▶ WORK REQUEST: Set down only these lines, exactly: the line containing "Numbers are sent" and all lines through the end of the data below. Omit pictures.

▶ DATA SECTION:
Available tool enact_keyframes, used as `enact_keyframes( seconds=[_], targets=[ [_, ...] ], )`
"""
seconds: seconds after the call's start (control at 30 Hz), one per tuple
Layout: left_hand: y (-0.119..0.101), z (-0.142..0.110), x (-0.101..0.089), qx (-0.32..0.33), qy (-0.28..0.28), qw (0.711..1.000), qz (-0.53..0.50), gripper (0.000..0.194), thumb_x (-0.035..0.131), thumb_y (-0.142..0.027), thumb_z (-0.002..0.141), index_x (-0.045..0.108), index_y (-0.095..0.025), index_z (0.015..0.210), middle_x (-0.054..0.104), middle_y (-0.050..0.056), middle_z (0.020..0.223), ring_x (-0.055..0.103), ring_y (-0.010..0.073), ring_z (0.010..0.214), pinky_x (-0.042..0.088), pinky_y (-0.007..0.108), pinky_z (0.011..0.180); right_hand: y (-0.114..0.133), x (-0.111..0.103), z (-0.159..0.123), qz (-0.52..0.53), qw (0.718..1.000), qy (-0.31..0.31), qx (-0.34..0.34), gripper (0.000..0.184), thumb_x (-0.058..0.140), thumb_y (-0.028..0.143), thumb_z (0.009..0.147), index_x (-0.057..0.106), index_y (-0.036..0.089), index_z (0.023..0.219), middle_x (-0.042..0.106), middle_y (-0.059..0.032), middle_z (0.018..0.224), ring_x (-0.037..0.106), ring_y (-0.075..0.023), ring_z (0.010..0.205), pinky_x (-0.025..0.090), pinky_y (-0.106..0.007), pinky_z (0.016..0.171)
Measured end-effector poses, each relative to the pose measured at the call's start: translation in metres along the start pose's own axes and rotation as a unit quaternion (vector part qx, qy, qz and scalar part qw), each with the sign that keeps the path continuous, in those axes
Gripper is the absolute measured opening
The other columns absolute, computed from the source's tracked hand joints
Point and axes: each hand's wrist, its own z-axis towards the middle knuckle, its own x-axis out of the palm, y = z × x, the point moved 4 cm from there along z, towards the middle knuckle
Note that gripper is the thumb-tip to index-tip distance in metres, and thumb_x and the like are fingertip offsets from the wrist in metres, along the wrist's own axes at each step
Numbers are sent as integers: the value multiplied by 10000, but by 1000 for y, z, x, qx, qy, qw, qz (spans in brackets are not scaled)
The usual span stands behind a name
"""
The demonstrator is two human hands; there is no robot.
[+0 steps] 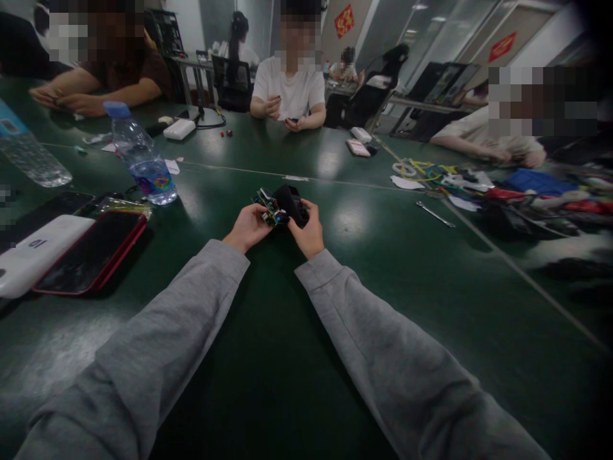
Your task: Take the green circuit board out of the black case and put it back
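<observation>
My left hand (249, 228) is closed around the edge of a green circuit board (271, 212) carrying small parts and a blue spot near its right end. A black plastic housing (288, 203) is gripped by my right hand (309, 231), its thumb and fingers on either side. Both pieces meet over the middle of the green table (268, 332); whether wires join them I cannot tell. Grey sleeves cover both forearms.
A water bottle (143, 160), a red-edged phone (93, 252) and a white power bank (41, 249) are on the left. To the right lie a wrench (435, 214) and a heap of cables (517, 191). Several people sit around the table.
</observation>
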Motion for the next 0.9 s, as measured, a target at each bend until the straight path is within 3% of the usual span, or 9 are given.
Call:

▶ EXERCISE OUTPUT:
Numbers are sent as integers: the value multiplied by 10000, but by 1000 for y, z, x, qx, qy, qw, qz (spans in brackets are not scaled)
The usual span stands behind a name
"""
The demonstrator is two human hands; there is no robot.
[+0 steps] 
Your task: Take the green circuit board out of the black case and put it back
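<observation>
My left hand (249, 228) is closed around the edge of a green circuit board (271, 212) carrying small parts and a blue spot near its right end. A black plastic housing (288, 203) is gripped by my right hand (309, 231), its thumb and fingers on either side. Both pieces meet over the middle of the green table (268, 332); whether wires join them I cannot tell. Grey sleeves cover both forearms.
A water bottle (143, 160), a red-edged phone (93, 252) and a white power bank (41, 249) are on the left. To the right lie a wrench (435, 214) and a heap of cables (517, 191). Several people sit around the table.
</observation>
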Motion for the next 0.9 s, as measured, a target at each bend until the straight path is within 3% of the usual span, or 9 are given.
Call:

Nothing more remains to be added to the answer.